- Created by: David Winters
- Directed by: David Winters
- Starring: Ann-Margret Bob Hope Jack Benny Danny Thomas
- Country of origin: United States
- Original language: English

Production
- Producer: David Winters
- Production company: Winters/Rosen Productions

Original release
- Network: CBS
- Release: December 1, 1968

= The Ann-Margret Show =

TV special (1968)

The Ann-Margret Show is a 1968 musical variety television special produced, directed and choreographed by David Winters and starring Ann-Margret. Appearing in the special are Bob Hope, Jack Benny, and Danny Thomas.

The Ann-Margret Show is a musical special based on her successful live club act, featuring several numbers, including a song sung in her native Swedish. After a long absence from television, Ann-Margret explained that she returned only because she was finally offered material she believed in, as she didn’t want to "cheat the public" with anything less. The outfits for the show, ensured they complemented the scenes and allowed for dance movement. In appreciation for Bob Hope’s participation, she later joined him on his annual tour to entertain troops in the Far East.

The Ann-Margret Show received praise for its vibrant energy, impressive performances, and dynamic visuals. Reviewers appreciated Ann-Margret’s ability to excel in multiple areas, from singing and dancing to comedy. Her routines were described as effective and well-choreographed, showcasing the hard work and dedication she put into the show. The special was hailed as a visual delight, with exciting sets and polished dance numbers. Even her comedic timing was noted as a refreshing and impressive aspect of the performance. Most reviews celebrated the show’s quality and Ann-Margret's versatility, with some even calling it the best special of the year.

== Synopsis ==
Within the 60 minutes of the television special, Ann-Margret performed in a series of sketches and dance routines. The program mainly concluded musical, scripted acting, and comedic segments

== Production ==
The special was made by Winters-Rosen production. It was produced, directed and choreographed by David Winters and stars Ann-Margret. Guests and cameos include Bob Hope, Jack Benny, and Danny Thomas.

The Ann-Margret Show is filled with musical numbers and is based on her previous successful live club act. Shot in Sweden, Ann-Margret's country of origin, the show includes a song sung by in her native tongue.

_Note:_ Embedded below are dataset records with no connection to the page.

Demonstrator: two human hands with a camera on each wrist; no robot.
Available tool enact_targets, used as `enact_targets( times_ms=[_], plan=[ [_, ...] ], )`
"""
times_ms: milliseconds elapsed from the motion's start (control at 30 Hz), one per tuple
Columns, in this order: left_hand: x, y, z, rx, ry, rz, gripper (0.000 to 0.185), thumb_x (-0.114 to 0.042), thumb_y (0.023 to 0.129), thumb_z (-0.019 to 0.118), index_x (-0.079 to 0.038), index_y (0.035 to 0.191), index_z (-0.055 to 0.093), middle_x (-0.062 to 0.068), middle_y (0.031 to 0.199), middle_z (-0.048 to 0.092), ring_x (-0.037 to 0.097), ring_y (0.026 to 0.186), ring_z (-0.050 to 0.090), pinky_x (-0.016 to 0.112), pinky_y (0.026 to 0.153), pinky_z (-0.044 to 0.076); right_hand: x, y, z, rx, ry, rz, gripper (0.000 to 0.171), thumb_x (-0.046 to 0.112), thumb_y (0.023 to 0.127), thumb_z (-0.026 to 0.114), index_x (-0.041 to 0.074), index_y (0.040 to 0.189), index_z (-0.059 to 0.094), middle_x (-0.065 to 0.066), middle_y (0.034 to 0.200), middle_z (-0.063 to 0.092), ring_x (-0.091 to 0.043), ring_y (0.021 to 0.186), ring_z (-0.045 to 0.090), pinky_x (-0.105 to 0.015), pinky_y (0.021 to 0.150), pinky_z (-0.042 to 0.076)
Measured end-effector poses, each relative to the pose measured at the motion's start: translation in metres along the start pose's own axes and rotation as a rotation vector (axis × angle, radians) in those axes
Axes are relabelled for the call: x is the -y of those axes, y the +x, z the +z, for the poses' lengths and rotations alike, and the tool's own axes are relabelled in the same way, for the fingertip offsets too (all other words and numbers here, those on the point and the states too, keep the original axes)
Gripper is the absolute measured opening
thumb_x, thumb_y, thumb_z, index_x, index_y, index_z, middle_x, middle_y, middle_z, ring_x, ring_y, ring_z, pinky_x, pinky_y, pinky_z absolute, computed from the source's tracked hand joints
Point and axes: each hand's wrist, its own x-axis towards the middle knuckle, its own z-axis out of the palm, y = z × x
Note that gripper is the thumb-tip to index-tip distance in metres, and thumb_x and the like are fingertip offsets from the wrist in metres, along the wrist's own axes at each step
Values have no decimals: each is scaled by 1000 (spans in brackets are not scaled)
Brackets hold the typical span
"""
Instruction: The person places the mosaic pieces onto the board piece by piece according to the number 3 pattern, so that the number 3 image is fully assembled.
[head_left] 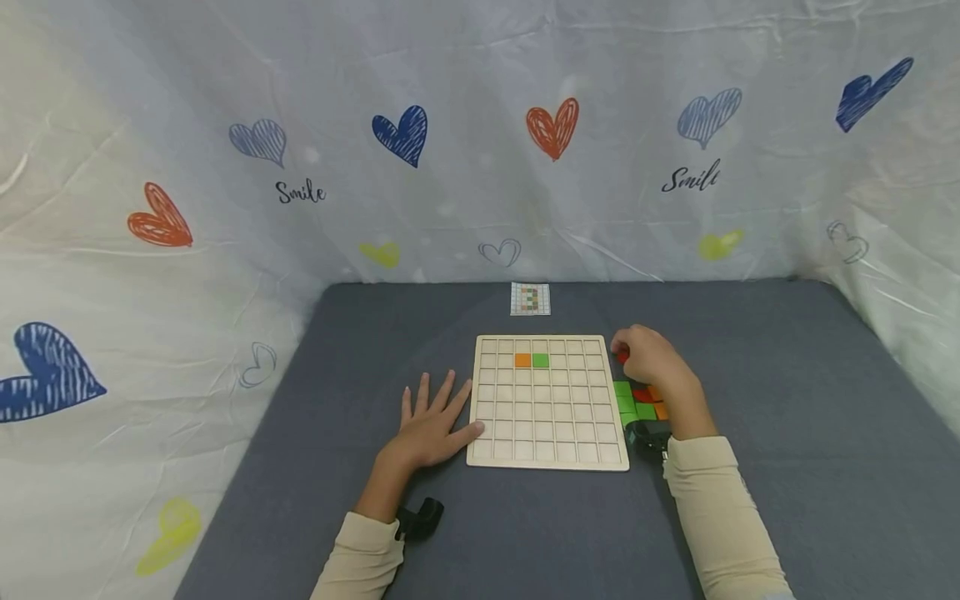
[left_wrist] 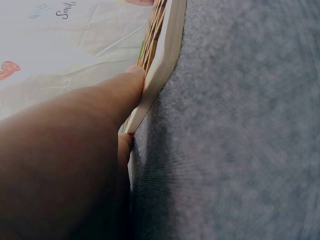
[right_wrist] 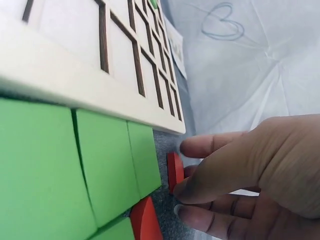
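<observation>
A wooden grid board [head_left: 555, 417] lies on the grey table, with an orange tile [head_left: 522, 360] and a green tile [head_left: 540, 360] side by side in its second row. My left hand [head_left: 427, 425] lies flat on the table left of the board, fingers spread, and its thumb [left_wrist: 115, 90] presses the board's edge [left_wrist: 162, 55]. My right hand [head_left: 648, 358] is curled beside the board's far right edge, where thumb and forefinger pinch a red tile [right_wrist: 175, 171] that shows as a red speck [head_left: 622, 357] in the head view.
A loose pile of green, red and orange tiles [head_left: 641, 400] lies along the board's right side, under my right wrist. Green tiles [right_wrist: 100, 165] butt against the board [right_wrist: 75, 65]. A small pattern card [head_left: 530, 299] lies at the far edge. Heart-print cloth walls three sides.
</observation>
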Motion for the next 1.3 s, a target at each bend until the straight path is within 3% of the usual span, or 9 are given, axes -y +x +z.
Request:
enact_targets(
  times_ms=[167, 467, 633, 800, 1300],
  plan=[
    [-1, 0, 0, 12, -8, -8, 74, -68, 85, 32, -29, 146, 16, 2, 151, 5, 35, 133, -10, 59, 99, -7, -2, 0, -1, 6, 17, -4, 41, -19, 71, 47, 0, 104, 62, -17, 101, 55, -29, 85, 46, -41, 69, 42],
    [0, -1, 0, 16, -11, -12, 74, -68, 85, 33, -30, 145, 15, 2, 151, 4, 35, 133, -10, 59, 99, -7, -2, 1, -1, -33, 18, -44, 27, -3, 78, 60, 0, 105, 63, -17, 101, 58, -32, 90, 51, -44, 71, 43],
    [1, 1, 3, 21, -21, -24, 74, -69, 84, 33, -32, 145, 14, 0, 151, 3, 34, 133, -12, 58, 99, -9, -1, 2, 0, -40, 9, -31, 29, -3, 78, 57, 1, 106, 63, -16, 98, 58, -28, 80, 50, -38, 63, 41],
    [2, 2, 5, 22, -15, -24, 74, -68, 84, 32, -31, 145, 14, 1, 151, 3, 35, 133, -12, 58, 99, -9, -1, 2, 1, -58, 21, -25, 33, -1, 78, 56, -1, 111, 56, -16, 96, 56, -27, 75, 48, -39, 62, 41],
    [0, 0, 1, 11, -18, -6, 72, -64, 86, 35, -27, 146, 17, 5, 151, 6, 36, 133, -9, 58, 99, -9, 13, 3, 5, -86, 82, -113, 29, 8, 84, 54, 2, 113, 56, -15, 105, 55, -28, 90, 50, -43, 71, 43]
  ],
)
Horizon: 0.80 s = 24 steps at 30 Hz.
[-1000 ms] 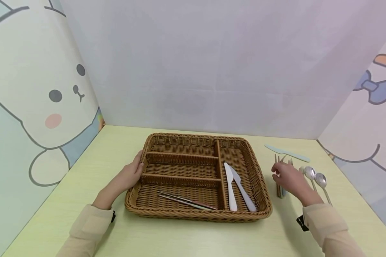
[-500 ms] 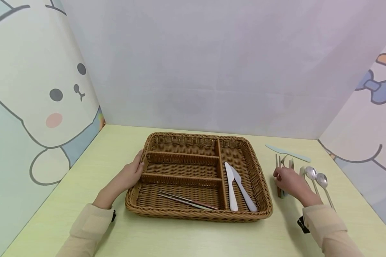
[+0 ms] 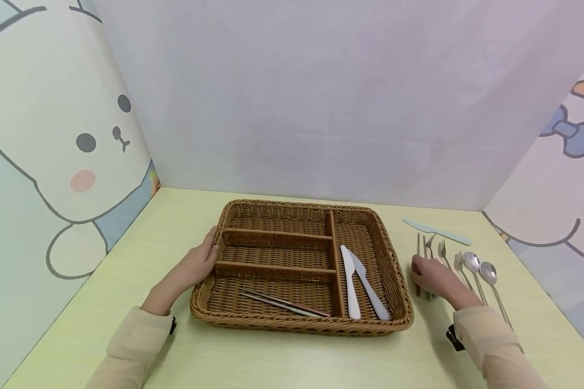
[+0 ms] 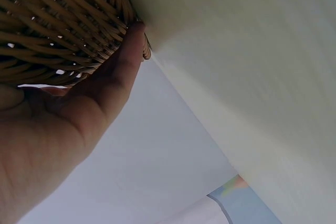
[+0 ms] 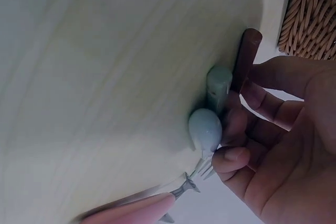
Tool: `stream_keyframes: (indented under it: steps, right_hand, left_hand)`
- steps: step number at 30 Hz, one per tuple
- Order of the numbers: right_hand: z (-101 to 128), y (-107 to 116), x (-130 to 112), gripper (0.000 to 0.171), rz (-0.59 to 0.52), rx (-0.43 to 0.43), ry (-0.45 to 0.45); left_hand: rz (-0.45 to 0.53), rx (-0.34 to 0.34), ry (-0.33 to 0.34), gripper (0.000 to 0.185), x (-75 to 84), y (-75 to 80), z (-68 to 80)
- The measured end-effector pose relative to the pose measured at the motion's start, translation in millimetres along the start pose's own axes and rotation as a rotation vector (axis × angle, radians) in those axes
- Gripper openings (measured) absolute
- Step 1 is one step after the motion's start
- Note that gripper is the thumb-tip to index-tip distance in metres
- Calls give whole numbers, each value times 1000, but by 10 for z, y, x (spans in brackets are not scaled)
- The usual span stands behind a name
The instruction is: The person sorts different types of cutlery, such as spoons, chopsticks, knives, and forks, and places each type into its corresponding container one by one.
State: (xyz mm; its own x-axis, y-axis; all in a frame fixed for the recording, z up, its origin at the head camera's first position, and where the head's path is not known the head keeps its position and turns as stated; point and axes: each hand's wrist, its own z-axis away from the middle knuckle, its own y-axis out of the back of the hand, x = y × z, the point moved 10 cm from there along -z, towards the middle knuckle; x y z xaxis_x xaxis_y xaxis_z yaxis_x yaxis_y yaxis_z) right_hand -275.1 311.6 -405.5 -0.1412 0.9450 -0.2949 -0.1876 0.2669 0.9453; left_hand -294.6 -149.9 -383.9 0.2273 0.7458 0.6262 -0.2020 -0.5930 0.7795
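Person seated at pale green desk (image 3: pixel 292 356), both sleeves beige

Left hand (image 3: pixel 197 263): rests against the left outer wall of the wicker tray (image 3: pixel 233 319), fingers fairly straight and laid flat on the weave, thumb at the rim. Left wrist view confirms: fingers pressed along the woven wall, nothing pinched or wrapped

Right hand (image 3: pixel 433 276): down on the desk just right of the tray, on the handle ends of a row of forks (image 3: pixel 427 249). Fingers curled; right wrist view shows fingertips (image 5: pixel 236 156) closing on a pale green fork handle (image 5: pixel 218 85), with a brown handle (image 5: pixel 245 56) just beside it nearer the tray and a rounded pale blue handle end (image 5: pixel 206 127) on its other side. A pink handle (image 5: pixel 131 211) lies further out. Grip looks like a pinch, not lifted; handles lie on the desk surface

Forks lie side by side, tines pointing away from the person, between tray and two spoons (image 3: pixel 479 267). Pale blue knife (image 3: pixel 435 231) lies crosswise beyond the fork tines

Tray contents: two white knives (image 3: pixel 357 281) in the long right compartment, blades away from the person; chopsticks (image 3: pixel 282 303) lie slanted in the nearest left compartment
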Motion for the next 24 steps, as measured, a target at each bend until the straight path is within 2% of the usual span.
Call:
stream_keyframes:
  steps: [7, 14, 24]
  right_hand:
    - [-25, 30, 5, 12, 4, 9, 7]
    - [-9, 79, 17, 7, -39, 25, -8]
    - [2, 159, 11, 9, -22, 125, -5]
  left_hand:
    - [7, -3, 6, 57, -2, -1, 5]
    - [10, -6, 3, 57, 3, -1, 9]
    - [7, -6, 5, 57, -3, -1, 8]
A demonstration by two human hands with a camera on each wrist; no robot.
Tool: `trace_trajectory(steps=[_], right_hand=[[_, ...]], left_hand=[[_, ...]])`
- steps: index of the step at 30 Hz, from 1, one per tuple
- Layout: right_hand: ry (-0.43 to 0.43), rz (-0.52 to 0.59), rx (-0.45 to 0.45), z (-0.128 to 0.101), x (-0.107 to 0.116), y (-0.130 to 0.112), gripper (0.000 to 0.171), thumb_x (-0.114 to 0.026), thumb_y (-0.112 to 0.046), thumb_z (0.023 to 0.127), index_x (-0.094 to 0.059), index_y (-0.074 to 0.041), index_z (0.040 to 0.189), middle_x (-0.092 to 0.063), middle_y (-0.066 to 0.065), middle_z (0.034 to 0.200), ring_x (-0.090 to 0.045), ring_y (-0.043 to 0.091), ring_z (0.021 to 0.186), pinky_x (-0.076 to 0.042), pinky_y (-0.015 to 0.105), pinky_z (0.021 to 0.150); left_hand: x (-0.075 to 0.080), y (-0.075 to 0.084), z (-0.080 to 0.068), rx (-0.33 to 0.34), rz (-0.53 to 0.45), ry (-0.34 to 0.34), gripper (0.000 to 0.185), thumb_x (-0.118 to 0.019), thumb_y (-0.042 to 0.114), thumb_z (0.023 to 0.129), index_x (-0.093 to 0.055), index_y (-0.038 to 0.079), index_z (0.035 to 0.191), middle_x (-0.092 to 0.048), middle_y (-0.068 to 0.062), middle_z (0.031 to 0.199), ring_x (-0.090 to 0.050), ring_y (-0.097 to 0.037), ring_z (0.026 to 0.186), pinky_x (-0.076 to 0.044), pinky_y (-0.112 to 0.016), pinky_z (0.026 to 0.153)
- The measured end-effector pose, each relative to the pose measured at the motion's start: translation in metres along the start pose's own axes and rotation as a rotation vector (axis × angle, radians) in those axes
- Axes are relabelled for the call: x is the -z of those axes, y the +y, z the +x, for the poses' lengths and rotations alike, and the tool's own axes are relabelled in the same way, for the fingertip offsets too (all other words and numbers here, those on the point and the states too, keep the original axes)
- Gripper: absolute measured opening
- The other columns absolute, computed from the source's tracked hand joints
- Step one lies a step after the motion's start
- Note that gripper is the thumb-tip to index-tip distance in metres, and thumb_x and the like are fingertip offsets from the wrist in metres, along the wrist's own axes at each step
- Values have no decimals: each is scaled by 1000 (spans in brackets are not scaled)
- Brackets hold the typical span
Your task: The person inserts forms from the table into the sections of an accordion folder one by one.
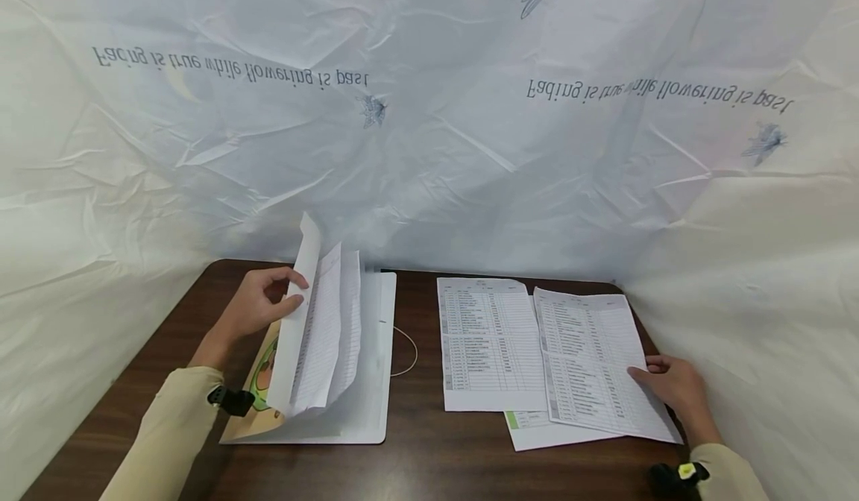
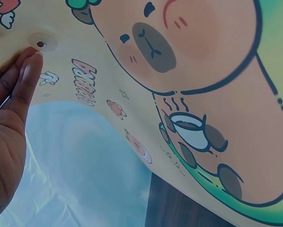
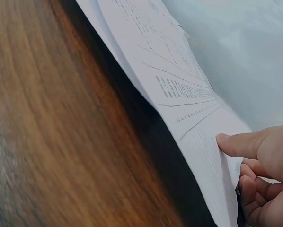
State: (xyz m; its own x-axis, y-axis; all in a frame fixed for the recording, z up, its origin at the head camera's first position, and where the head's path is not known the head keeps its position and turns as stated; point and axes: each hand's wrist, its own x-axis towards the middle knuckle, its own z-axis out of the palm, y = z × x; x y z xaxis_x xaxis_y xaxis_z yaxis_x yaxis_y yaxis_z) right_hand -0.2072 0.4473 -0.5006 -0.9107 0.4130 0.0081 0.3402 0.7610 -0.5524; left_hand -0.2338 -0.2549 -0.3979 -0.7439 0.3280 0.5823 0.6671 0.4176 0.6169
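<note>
Sheet [image 1: 607,359] lies lengthwise away, tilted left.

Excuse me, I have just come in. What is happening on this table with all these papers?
A person is handling printed sheets on a dark wooden table. The left hand grips several sheets raised upright out of an open folder with a cartoon cover. The right hand pinches the edge of a printed list, which overlaps other sheets lying flat; another list lies beside it. White plastic sheeting surrounds the table.
</note>
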Motion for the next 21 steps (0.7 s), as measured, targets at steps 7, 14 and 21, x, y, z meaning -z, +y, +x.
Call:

Ann-Margret who hadn't appeared on TV for a long time explained her return by saying "so many people ask me why I haven't been on television since 1962. There's one simple reason, no one offered me the kind of material I wanted. I felt that if I appeared on television using material in which I didn't believe I would be cheating the public."

Costumer John Hayles created 14 costumes for Ann-Margret, for the show. He had to make sure that the costumes fitted the moods of the scene and were practical for dance movements. He said "in show of this kind, the adaptability of clothes to movement is of basic importance."

To return Bob Hope's favor of appearing in the special, she joined him at his annual trip to the Far-East to entertain the troupes.

== Reception ==
In The Courier-News, Cynthia Lowry liked it and wrote that it "is a visual treat. The very attractive performer sang, danced and occasionally clowned amid some very exciting sets. She was surrounded in most of the musical numbers by a talented group of male dancers."

In his review written in Tucson Daily Citizen, Rick Du Brow praised Ann-Margret capabilities to perform comedy as refreshing tour de force. He found the dance routine effective and praise her again on how much work she must have done.

Paul Jones of The Atlanta Constitution said it is a program of good quality that "spotlights her (Ann Margret) multiple talents as a singer, actress, dancer and comedienne."

Bettelou Peterson, in her review published in the Detroit Free Press, thought it was too cliché, that we didn't see enough of her musical and comical talents, and that the sketches with guests were filler.

Shirley Eder, also of the Detroit Free Press, praised it saying it "was the best special of the year. She was great."

Joan Crosby, in her review published in The Pittsburgh Press, found the special lavish. She was impressed with Ann-Margret's impression of Ruby Keeler, and highlighted the photography in the segment where she sings a Swedish lullaby.